◆ Task ◆
Print the listing exactly as it stands, and skip any pictures in it.

◆ Supplied material ◆
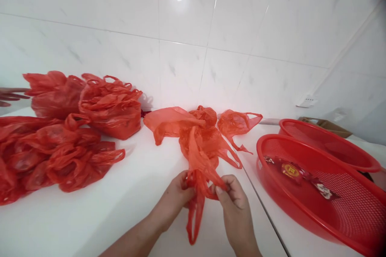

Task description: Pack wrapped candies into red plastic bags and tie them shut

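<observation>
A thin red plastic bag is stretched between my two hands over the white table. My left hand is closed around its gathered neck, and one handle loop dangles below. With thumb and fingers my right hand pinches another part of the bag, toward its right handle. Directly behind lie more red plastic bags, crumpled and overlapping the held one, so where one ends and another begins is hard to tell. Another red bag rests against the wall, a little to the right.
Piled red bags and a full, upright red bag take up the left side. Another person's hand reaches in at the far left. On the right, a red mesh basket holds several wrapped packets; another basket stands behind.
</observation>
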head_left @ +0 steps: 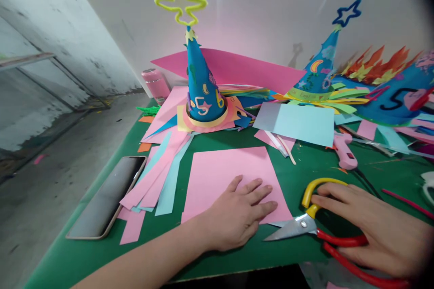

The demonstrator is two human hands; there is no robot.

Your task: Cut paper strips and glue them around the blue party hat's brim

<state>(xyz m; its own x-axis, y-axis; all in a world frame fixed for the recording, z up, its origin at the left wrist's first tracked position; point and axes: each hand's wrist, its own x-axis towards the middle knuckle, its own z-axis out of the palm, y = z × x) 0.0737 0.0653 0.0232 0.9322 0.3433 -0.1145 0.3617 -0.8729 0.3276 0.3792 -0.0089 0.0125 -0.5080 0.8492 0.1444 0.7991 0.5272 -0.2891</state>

◆ Written reply ◆
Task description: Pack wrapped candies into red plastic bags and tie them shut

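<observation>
A thin red plastic bag is stretched between my two hands over the white table. My left hand is closed around its gathered neck, and one handle loop dangles below. With thumb and fingers my right hand pinches another part of the bag, toward its right handle. Directly behind lie more red plastic bags, crumpled and overlapping the held one, so where one ends and another begins is hard to tell. Another red bag rests against the wall, a little to the right.
Piled red bags and a full, upright red bag take up the left side. Another person's hand reaches in at the far left. On the right, a red mesh basket holds several wrapped packets; another basket stands behind.
</observation>
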head_left @ +0 steps: 

The demonstrator is two human hands; there is no robot.

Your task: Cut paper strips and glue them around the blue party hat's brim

<state>(xyz m; its own x-axis, y-axis; all in a world frame fixed for the recording, z up, its origin at the left wrist's first tracked position; point and axes: each hand's wrist, its own x-axis towards the middle knuckle, its own z-axis out of the palm, y = z × x) 0.0737 0.0653 0.0232 0.9322 0.3433 -0.1145 0.3617 -0.8729 0.3276 0.3792 -0.0089 0.0125 -0.5080 0.8492 0.1444 0.7991 0.5272 -0.2891</state>

There is nothing further to add to the answer.